少し前だと足引っ張ったかなという面があったので「すみません」という言葉を思っていたのですが、レース終わって3週間くらい経ってようやく自分の気持ちが落ち着いてきた今、1番伝えたいことは「ありがとうございます」です。永沼さんは立命館出身の1つ上の先輩なので、いつも引っ張ってくれて。試合後は本人も負けて悔しいはずなのに「よくやったよ」って言う言葉かけてくれました。だからオリンピックに行けなかったことは悔しいのですが、一緒に戦ってアジア2位であったり今回の試合で2位取れるのは、4年前の自分からは全く想像できてなくて。こういう経験ができたのは絶対永沼さんのおかげなので、そこに関しては本当にとても感謝しています。でもやっぱり冒頭にも言ったのですが、自分自身の技術がもっと上がってたら勝ててたんじゃないかと思うので、そこに関しては間違っているかもしれないですけど、「ごめんなさい」という気持ちも自分の中にはありますね。
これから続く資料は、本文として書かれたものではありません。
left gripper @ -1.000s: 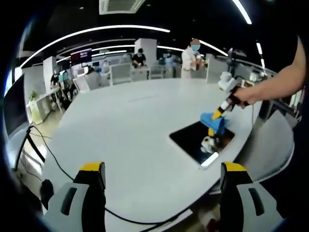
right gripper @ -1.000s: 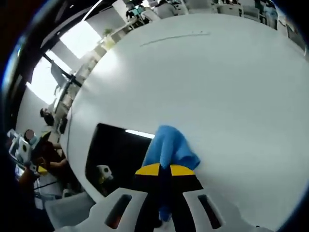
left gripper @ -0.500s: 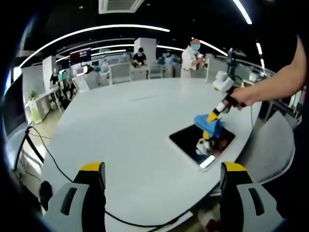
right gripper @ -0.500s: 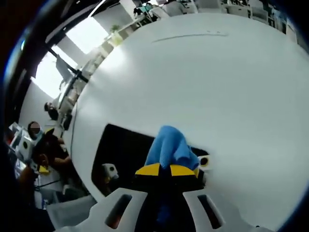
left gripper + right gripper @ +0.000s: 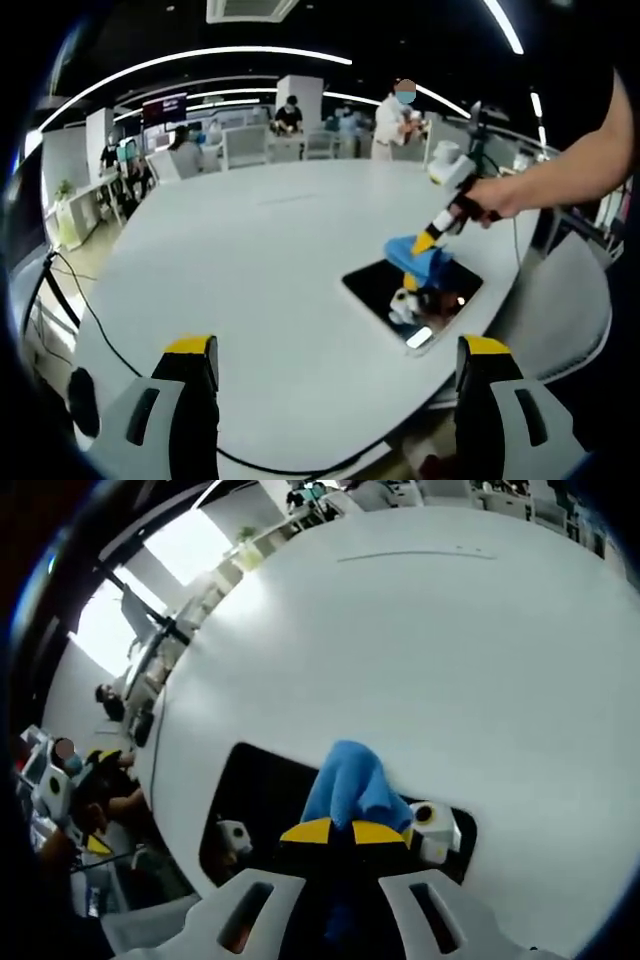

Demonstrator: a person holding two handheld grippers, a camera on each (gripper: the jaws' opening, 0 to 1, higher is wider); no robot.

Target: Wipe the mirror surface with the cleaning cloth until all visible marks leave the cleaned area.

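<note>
Blue cleaning cloth (image 5: 352, 785), pinched in the closed right gripper (image 5: 345, 832), presses the dark mirror (image 5: 412, 293) at the white table's (image 5: 260, 270) 4 o'clock edge; left gripper (image 5: 335, 350) hangs open, empty; wiping appears under way, marks too small to judge

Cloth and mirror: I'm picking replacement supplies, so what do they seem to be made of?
The cloth looks like soft blue fabric, possibly microfibre: matte, bunched in rounded folds in the right hand-held gripper. The mirror looks like a glossy glass-like panel: dark, flat, reflecting a gripper and lights. The table looks smooth, matte white.
</note>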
ーー永沼さんとの今までの関係について教えていただきたいです。
僕らは野球部みたいに同立戦とかの試合をする感じではなく、一緒にバーベキューしたり練習したりする交流が年に1回ありました。たまにですけで、琵琶湖で一緒に練習もしていました。試合では学生の時も1回ぐらいは勝ったな?ってくらいほぼ勝てなかったです。だからライバルって言っていいのかどうかわからないぐらい速い人だったって感じです。
ーー4年後はどなたと組まれますか?
それはまだ分かっていなくて、永沼さん自身4年後も続けているかが分からないので、ペアとしては 5月の24、25、26日のワールドカップで一旦解散になるのかなと思います。4年後はコーチも変わると方針とかも変わるし選考会の関係とかもあるので、組めるかどうか分からないですね。でも自分自身はもう1回永沼さんと組んで、オリンピックに一緒に出て活躍したいという思いはすごくあります。
ーー今後への意気込み
いろんな思いがあって、(オリンピックを再び目指すことを)決断したのですが、自分自身決断する前は沢山悩みました。やっぱり4年間頑張り続けるのは思っている以上に大変で。大変という言葉で済ませないぐらい大変で。この1年間頑張ったのですが、それですら結構きついなという面もあったので。あと自分の仕事、社会人としてのキャリアは全然詰めてない状態であったり、4年間ってなると自分のライフプランも犠牲にしないといけない部分も出てると思うんですよ。だから続けるか沢山迷ったのですが、この試合の前やレース中や終わってからもやっぱり自分自身オリンピックに出たいなって思って。試合後の悔しい気持ちから「オリンピック行きたい」って気持ちがあると思うんですね。あと3月に日本で行われた国内選考で結構緊張してしまって、それこそ夜寝れないぐらい。そういうの考えると、本当に自分はオリンピック出たいんやろうなっていうのはとてもあると思うんですよ。自分の中でそういう出たい思いっていうのを大事にしたくて。アスリートでいれる期間って短いと考えると、やっぱりもうここでやめるのはもったいないじゃないですけど、やっぱり挑戦した方がいいと感じたので続けようと思っています。
ーー今後の目標
長期のスパンで言うと、4年後のロサンゼルスオリンピック。2年後には愛知でアジア大会が開かれるので、そこで金メダルを取りたいです。アジア大会で銀メダル取った時はすごい嬉しくて周りもとても喜んでくれて。 オリンピックがやっぱり1番大きな目標なのですが、中間目標として(アジア大会で)金メダルを取れたら自分自身もめちゃくちゃ嬉しいと思うので、そこを目指していきます。
ーー同志社大学カヌー部へのメッセージ
僕運動神経悪いんですよ。他の選手が1日でできることを1週間かけてできない時もあるので。でも努力と運も含めてここまではなんとか来れているので、正しい努力の仕方と努力の量を積めば自分の可能性がどんどん広がっていく競技やと思います。そういう競技をやってるんだっていうことを頭に入れて、最初から諦めるんじゃなくてどんどん挑戦してほしいと思います。
(取材・構成=白川愛梨・湊結子、画像=本人提供)
【プロフィール】
◆橋本将都(はしもと・まさと)
1995年3月15日生まれ。2017年度スポーツ健康科学部卒。サコス株式会社所属。